A quien piensa, o dice, que Rajoy no ganó el debate del lunes, yo le preguntaría si realmente lo vio. No ya si escuchó los argumentos de los dos candidatos, sino si se fijó, discurso adentro, en el puente de espuma o de madera que enlaza las palabras y los hechos. Si midió la coherencia o el aplomo, la hilazón, los reflejos, la ironía… Si percibió en los ojos realidades o sueños. Y hasta si comprobó que la sonrisa, tan cara a nuestro caro Zapatero, conforme iba adelante el cara a cara, se le iba por detrás desdibujando como un ángel muy bajo de insulina.
Aquello, desde el principio, se pareció a un combate de boxeo, con la llegada televisada de los dos púgiles al cuadrilátero, la foto para el cartel de la noche y hasta una cuenta atrás al más puro estilo «made in USA». Para serles sincera, me sorprendió bastante el resultado. Zapatero, con las cejas más circunflejas que las de su propia caricatura, iba desgranando los consabidos reproches con cadencia de tango. Mientras, Rajoy, subido a sus papeles, armado de recortes implacables y bastante bien hechos los deberes, iba, con cada flecha, clavándose más cerca de su blanco.

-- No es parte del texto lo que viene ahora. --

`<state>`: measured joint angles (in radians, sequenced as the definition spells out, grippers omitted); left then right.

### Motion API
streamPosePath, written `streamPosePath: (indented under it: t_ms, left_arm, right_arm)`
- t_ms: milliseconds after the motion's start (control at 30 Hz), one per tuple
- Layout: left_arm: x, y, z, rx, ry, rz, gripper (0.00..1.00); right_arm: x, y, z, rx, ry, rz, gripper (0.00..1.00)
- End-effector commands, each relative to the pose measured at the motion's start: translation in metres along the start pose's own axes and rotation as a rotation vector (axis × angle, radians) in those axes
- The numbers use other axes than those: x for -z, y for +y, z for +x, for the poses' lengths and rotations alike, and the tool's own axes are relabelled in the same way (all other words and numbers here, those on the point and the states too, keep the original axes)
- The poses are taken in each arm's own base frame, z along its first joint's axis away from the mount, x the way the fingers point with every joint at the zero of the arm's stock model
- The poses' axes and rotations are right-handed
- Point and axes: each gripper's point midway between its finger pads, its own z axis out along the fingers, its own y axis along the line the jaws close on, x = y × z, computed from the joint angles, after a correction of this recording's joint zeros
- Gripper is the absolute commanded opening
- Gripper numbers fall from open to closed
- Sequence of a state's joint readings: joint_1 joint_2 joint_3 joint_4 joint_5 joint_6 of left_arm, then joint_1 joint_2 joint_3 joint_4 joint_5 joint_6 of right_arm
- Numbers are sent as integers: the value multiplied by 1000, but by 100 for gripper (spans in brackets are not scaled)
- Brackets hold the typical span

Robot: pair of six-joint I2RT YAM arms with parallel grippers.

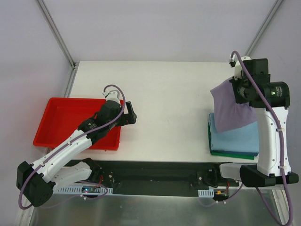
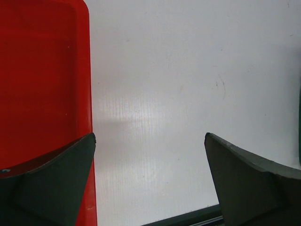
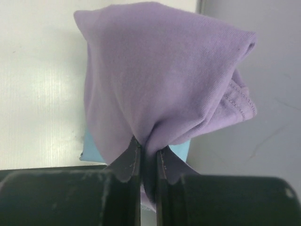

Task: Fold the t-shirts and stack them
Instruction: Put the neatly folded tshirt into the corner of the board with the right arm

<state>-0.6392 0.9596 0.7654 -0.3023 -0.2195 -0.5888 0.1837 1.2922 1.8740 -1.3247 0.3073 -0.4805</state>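
My right gripper (image 1: 238, 88) is shut on the lavender purple t-shirt (image 1: 230, 107) and holds it hanging above the stack at the table's right side. In the right wrist view the purple cloth (image 3: 164, 70) bunches out from between my fingers (image 3: 133, 157). Under it lies the folded light blue t-shirt (image 1: 240, 139) on top of the folded dark green t-shirt (image 1: 230, 153), of which only the edge shows. A blue corner shows in the right wrist view (image 3: 89, 149). My left gripper (image 1: 130, 113) is open and empty over bare table, just right of the red tray (image 1: 61, 125).
The red plastic tray (image 2: 42, 84) lies at the left, empty, with its right wall under my left finger (image 2: 56, 183). The table's near edge has a black rail (image 1: 160, 176). Grey walls close the back and sides.
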Motion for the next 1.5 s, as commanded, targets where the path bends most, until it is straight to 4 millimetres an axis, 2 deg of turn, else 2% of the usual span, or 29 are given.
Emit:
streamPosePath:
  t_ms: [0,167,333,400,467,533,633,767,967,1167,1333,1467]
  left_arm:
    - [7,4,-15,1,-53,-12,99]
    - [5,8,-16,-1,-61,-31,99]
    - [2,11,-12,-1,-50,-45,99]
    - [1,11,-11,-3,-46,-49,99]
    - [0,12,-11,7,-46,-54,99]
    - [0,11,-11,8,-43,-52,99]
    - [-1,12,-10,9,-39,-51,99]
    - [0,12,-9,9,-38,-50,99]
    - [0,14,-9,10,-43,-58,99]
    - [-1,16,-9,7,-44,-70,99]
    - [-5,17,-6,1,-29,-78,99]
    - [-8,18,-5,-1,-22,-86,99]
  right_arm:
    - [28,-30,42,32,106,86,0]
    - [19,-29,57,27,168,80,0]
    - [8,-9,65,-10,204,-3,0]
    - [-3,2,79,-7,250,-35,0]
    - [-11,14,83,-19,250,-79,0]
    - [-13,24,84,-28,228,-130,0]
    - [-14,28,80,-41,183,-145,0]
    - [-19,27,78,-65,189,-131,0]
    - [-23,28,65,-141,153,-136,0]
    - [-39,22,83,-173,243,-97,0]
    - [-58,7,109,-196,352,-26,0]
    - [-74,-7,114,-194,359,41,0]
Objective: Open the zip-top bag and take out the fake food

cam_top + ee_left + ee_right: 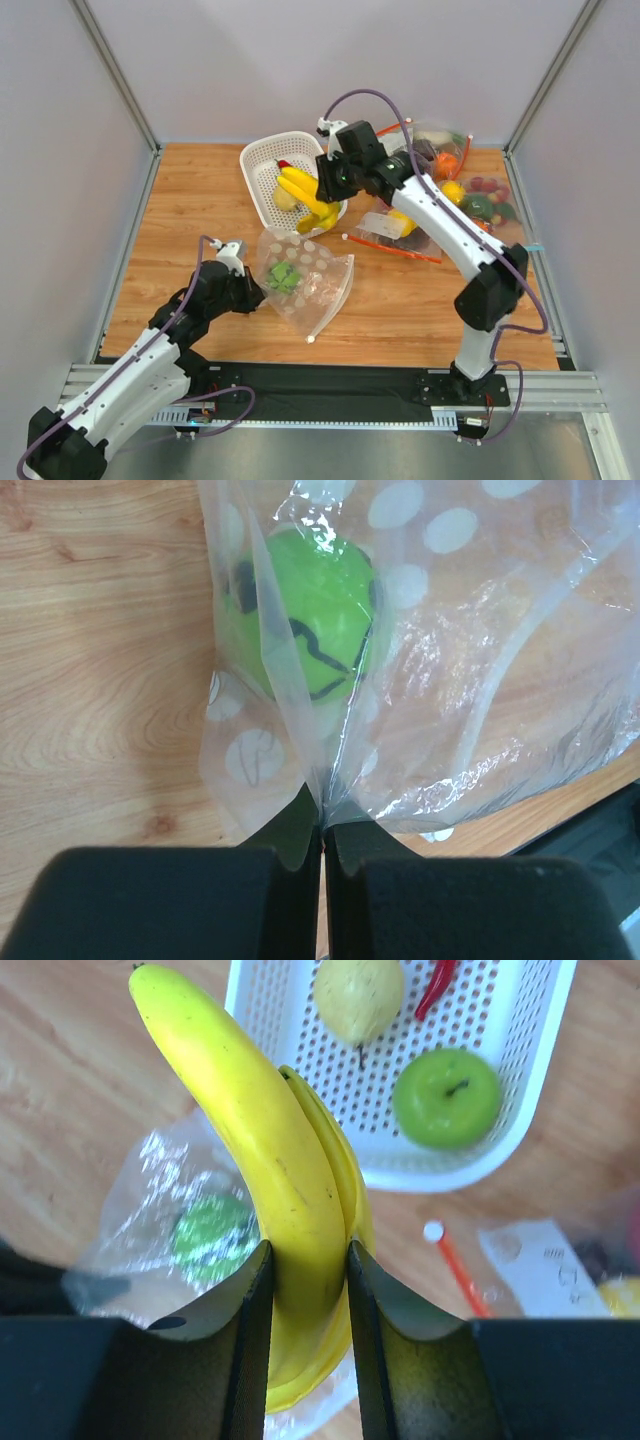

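**At upper centre of the overhead view, a banana hangs by the basket's rim**

In the upper middle of the overhead view, the right gripper (328, 183) is clenched on the curved yellow plastic banana (305, 195), one finger on each flank. The white perforated plastic basket (258, 160) lies just to its left in that view. In the right wrist view the basket sits up and right of the jaws, while the banana's long axis rises from them toward the upper left, over bare wooden table (200, 200). The release therefore seems to turn on carrying the fruit toward the basket's hollow, where a green plastic apple (446, 1097), a yellowish round fruit (358, 998) and a thin red chili pepper (436, 988) already rest.

At lower centre, the clear polka-dotted zip-top bag (320, 290) lies on the table. The left gripper (245, 285), the nearer arm to it, has its fingers pressed tight on one edge. A second green apple (310, 610) shows inside, just beyond that pinch.
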Motion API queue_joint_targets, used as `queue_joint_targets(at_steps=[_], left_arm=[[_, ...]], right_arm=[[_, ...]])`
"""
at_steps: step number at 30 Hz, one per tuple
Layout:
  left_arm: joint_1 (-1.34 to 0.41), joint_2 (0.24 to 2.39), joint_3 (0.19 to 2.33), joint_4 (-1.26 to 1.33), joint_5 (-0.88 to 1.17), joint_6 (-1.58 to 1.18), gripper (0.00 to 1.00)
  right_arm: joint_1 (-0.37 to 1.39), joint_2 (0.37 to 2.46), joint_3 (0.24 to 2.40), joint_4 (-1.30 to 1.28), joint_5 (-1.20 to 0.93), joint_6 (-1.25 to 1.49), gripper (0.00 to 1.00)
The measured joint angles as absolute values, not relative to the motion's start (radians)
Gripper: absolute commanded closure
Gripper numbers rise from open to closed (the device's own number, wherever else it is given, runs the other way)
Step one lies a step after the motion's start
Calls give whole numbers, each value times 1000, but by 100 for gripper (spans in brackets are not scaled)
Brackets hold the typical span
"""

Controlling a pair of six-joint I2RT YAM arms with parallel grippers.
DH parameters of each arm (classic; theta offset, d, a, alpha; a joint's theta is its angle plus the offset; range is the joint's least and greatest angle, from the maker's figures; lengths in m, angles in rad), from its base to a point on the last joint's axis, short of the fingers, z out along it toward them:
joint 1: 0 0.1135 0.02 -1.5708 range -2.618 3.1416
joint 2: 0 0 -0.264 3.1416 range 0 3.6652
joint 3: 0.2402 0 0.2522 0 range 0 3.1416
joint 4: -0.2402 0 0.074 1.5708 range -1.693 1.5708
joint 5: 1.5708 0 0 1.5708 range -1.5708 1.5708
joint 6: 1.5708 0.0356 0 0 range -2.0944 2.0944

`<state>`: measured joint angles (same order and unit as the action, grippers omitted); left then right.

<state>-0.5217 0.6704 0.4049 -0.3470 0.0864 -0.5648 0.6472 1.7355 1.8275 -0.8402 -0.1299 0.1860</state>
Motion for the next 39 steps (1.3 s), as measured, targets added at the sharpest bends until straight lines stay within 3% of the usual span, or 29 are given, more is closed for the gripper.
queue_joint_targets(at_steps=[8,16,19,20,25,34,39], left_arm=[[-522,633,405,-374,107,-549,100],[-522,609,405,-391,124,-546,100],[-522,609,405,-393,128,-545,100],[-522,609,405,-393,129,-544,100],[-522,609,405,-393,131,-543,100],[-522,611,405,-393,133,-543,100],[-522,610,405,-392,133,-542,100]], right_arm=[[646,2117,2127,-714,74,178,100],[645,2326,2269,-645,235,166,99],[643,2357,2281,-630,276,156,66],[643,2363,2281,-630,285,154,46],[640,2366,2280,-609,295,142,20],[637,2325,2234,-551,242,132,16],[637,2118,2013,-504,197,126,18]])
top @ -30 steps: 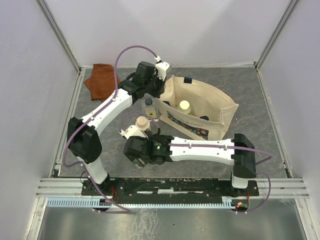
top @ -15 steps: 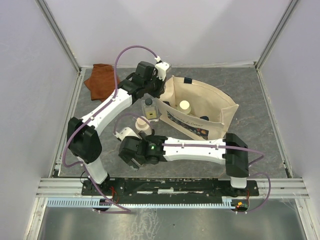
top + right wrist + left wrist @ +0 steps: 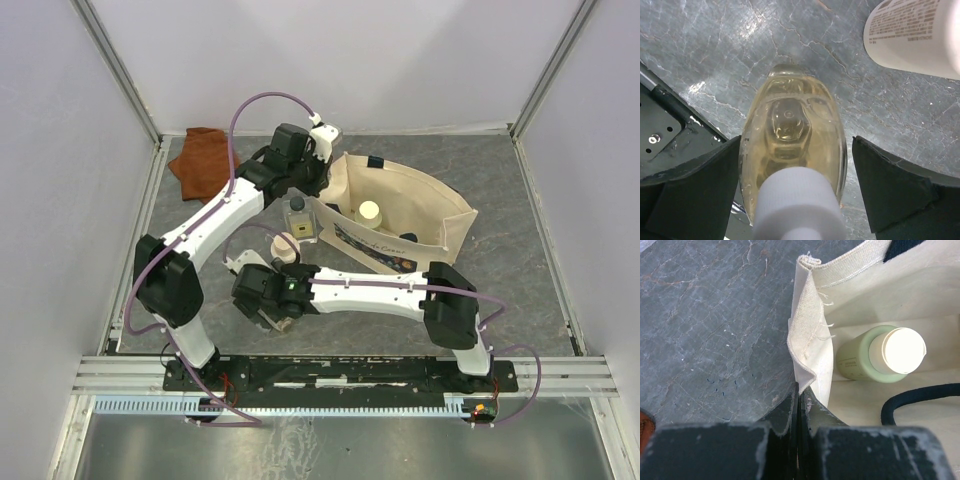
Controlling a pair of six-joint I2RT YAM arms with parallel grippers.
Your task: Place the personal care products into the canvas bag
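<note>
Right tool (image 3: 795,152) moved left; only wrist view shows amber bottle (image 3: 790,125) straddled.

A grey marbled worktop (image 3: 500,180) is seen, with a rust-brown cloth (image 3: 200,160) laid in its far left corner, a canvas bag (image 3: 400,225) stood centrally, and a clear square bottle (image 3: 299,222), cream cylinder (image 3: 285,245) and amber flat bottle (image 3: 792,150) set left of it.

I see the canvas bag (image 3: 415,195) in plain beige, its front panel (image 3: 378,252) printed dark with flowers and pale script, its handle (image 3: 920,395) navy. The olive-green bottle (image 3: 860,360) has a white cap. The flat bottle (image 3: 792,135) is clear amber, also white-capped. The cylinder (image 3: 920,30) is cream with dark print. The cloth (image 3: 200,160) is rust-brown, and the table (image 3: 500,180) is grey, veined like marble
</note>
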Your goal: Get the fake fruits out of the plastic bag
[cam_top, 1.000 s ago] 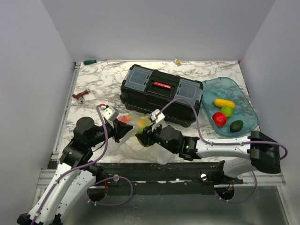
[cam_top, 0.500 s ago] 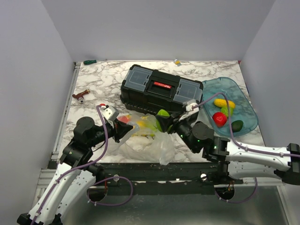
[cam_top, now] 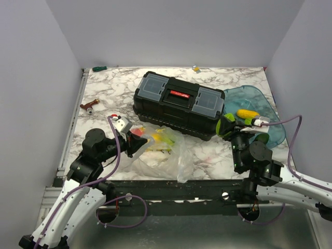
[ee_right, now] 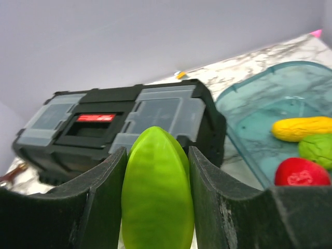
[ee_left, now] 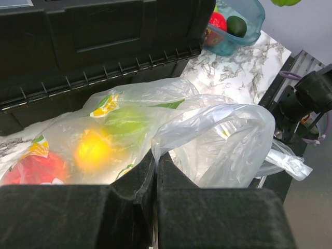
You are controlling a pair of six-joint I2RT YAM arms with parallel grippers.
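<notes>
The plastic bag [cam_top: 162,151] lies crumpled in front of the black toolbox [cam_top: 179,102]. My left gripper [cam_top: 136,146] is shut on a fold of its film [ee_left: 155,155]. Through the bag [ee_left: 212,137] show a yellow fruit [ee_left: 93,149], a red one [ee_left: 32,168] and a green one [ee_left: 124,122]. My right gripper [cam_top: 226,126] is shut on a light green fruit [ee_right: 157,192], held in the air by the blue tray's [cam_top: 270,106] left edge. The tray [ee_right: 244,127] holds a yellow fruit [ee_right: 302,128], a green one [ee_right: 316,149] and a red one [ee_right: 301,173].
The toolbox [ee_right: 104,122] stands closed between bag and tray. A brown-handled tool [cam_top: 90,106] lies at the left, a green item [cam_top: 99,68] and a small yellow item [cam_top: 196,68] along the back edge. Walls close in left, right and behind.
My right arm has swung from the bag's mouth to the right, carrying the light green fruit over to the blue tray's edge. The left gripper has kept its hold on the bag.
</notes>
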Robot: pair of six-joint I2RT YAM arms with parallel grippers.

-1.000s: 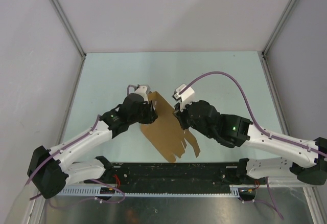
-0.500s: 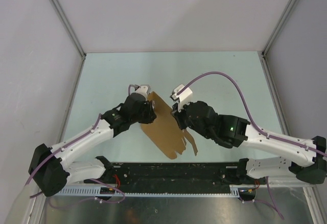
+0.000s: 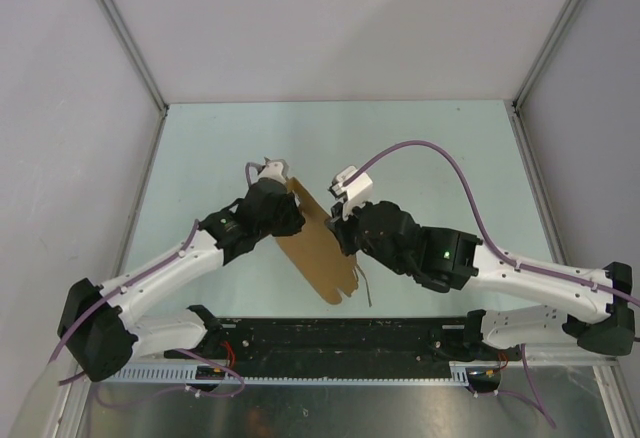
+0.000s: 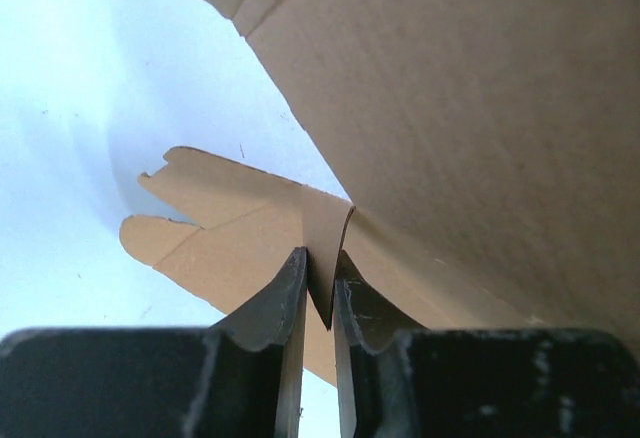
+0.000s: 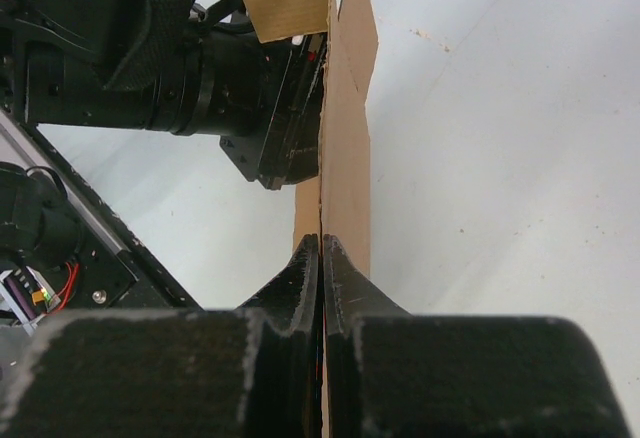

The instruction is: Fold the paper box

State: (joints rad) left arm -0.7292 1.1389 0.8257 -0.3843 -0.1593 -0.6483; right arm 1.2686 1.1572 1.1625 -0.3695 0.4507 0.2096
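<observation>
— The box reads as thin brown cardboard: matt, with a fine fibrous grain and clean-cut edges.
— And the table?
— Pale and smooth, with a soft sheen and a few small specks.
— The fingers of the left gripper are black plastic, dull and slightly grainy. Those of the right gripper look the same.
— The arms have glossy white plastic shells over matt black joints. The cable has a smooth purple sheath.
— The walls are flat, matt grey panels framed by metal bars.
— At the near edge is a black rail. Below it lies silvery sheet metal with a dull shine.
</observation>
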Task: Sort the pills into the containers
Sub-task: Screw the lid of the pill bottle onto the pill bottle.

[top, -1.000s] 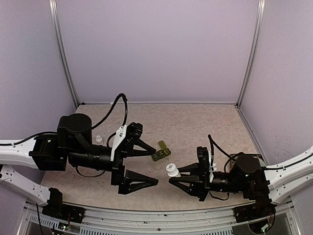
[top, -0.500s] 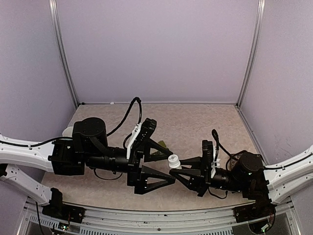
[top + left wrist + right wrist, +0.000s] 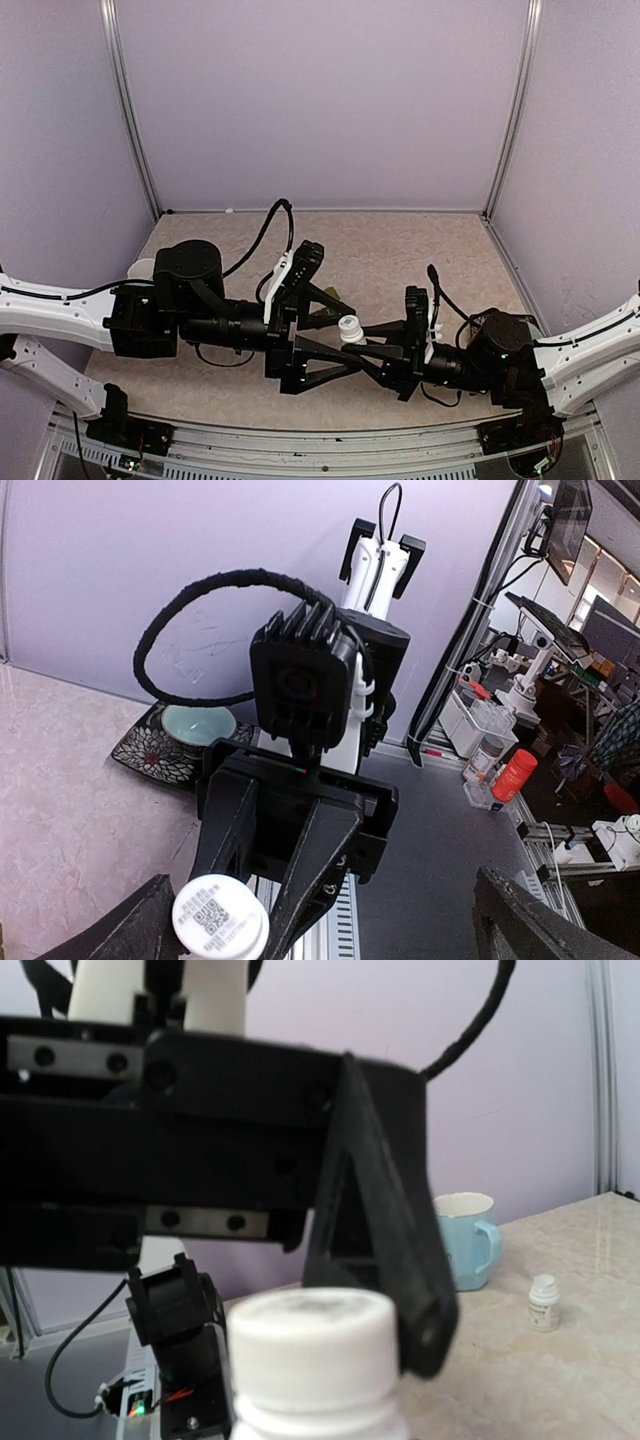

Le sobró, me parece, ese cuento empachoso de la niña bilingüe, ejemplar y viajada, con que cerró su turno. Yo esperaba un resumen del programa, y no una redacción de alumnos de la ESO. Pero duró un minuto, y no será difícil olvidarlo. Rajoy se subió al coche contento de sí mismo, mientras que el Presidente contestaba a las felicitaciones como diciendo «no» con la cabeza. Aseguran los suyos que ha barrido. También, pero a dos pasos del empate, le otorgan la victoria los sondeos. Quizás es que yo he visto otro debate, o digo solamente lo que veo.